Companies, particularly SME's, might dismiss the hacker threat - there are only a limited number of hackers, and why would they be interested in attacking one particular SME among thousands? There are some good answers to that, but the more likely threat is viruses. Viruses are generally indiscriminate, and, because they replicate, there is no limit to the number of simultaneous attacks they can make. Many home PCs are probably already harbouring a variety of viruses, using those machines all day is giving the viruses more time to act, staying online is giving them more time to spread and connecting those machines to corporate networks is giving them access to new address books to contact and new data to damage. The result of large numbers of people teleworking could be a sudden jump in computer virus incidents.

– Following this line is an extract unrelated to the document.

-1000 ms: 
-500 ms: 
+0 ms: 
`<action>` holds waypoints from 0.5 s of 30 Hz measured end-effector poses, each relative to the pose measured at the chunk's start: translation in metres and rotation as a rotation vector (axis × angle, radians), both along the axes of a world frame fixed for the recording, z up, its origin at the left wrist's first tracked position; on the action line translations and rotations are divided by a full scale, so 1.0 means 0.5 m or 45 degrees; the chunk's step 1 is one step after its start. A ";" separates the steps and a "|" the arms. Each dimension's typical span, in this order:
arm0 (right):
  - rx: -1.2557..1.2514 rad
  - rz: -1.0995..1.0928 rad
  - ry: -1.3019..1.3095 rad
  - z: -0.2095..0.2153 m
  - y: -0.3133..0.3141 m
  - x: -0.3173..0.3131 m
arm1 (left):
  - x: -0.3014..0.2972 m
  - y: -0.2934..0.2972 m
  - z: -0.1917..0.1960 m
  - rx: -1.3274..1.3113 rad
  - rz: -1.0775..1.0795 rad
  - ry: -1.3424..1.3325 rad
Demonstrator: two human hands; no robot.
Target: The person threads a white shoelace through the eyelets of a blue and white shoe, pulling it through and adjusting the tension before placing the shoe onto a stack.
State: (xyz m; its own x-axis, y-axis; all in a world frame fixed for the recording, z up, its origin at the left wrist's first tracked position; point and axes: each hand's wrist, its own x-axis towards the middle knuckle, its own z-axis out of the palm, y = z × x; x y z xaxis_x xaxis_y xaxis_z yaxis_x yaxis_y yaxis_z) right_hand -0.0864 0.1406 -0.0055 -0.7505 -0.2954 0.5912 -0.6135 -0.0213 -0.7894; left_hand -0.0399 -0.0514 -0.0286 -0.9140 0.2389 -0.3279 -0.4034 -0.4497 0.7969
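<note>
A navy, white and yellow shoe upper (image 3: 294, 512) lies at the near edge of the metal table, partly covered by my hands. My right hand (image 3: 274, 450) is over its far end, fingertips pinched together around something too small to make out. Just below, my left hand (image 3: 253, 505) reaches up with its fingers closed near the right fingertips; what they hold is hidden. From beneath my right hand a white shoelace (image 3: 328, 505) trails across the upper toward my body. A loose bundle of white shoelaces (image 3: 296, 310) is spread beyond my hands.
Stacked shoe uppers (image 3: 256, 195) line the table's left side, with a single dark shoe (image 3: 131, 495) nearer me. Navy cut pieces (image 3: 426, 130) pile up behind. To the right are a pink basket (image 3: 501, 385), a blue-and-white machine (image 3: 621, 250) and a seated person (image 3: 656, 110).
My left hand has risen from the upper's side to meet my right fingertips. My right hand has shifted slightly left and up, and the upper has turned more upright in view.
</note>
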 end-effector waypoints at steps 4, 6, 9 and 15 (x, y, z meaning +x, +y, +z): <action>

One virus that could benefit from teleworking is W32/Klez.H@mm, which is currently at the top of various incident lists. In fact, W32/Klez.H@mm has been at the top of incident lists for most of the past year. Occasionally, another virus has spread quickly and temporarily eclipsed it, but soon the usurper fades away leaving Klez triumphant. Why is Klez so persistent? Klez, like many other successful viruses, sends itself in email to as many addresses as it can find. Klez not only looks for addresses in address books, but also in text files, web pages, word documents and many other file types. However, Klez also uses one of these addresses in the From: field of the email, so the email appears to have originated from a different location. I think that this is the key reason why Klez has persisted so long. When an "ordinary" mass-mailing email virus infects a machine, it sends out many messages and users or mail gateways with up-to-date anti-virus software detect it and send back a complaint or warning, "you're sending viruses". The user of the infected machine (who may not care about viruses) is pressured to do something about it. In the case of Klez, the complaint/warning either gets sent to the wrong address, or, if the receiver understands Klez's nature, never gets sent. The user of the infected machine is never warned, and never cleans their machine or updates their anti-virus software. As Klez is currently the most prevalent virus, it is in a good position to benefit from a jump in virus incidents due to increased teleworking.
So, companies considering implementing teleworking should remember to secure the endpoints as well as the communications channel. The home PC should be protected to the same level as the corporate network, which probably includes patching with the latest security patches, installing up-to-date anti-virus software (and keeping it up-to-date) and installing a personal or distributed firewall. Educating the teleworkers about their essential role in corporate security is also essential. A computer virus is not going to kill you, but it might be the last straw that breaks a company facing a difficult economic environment.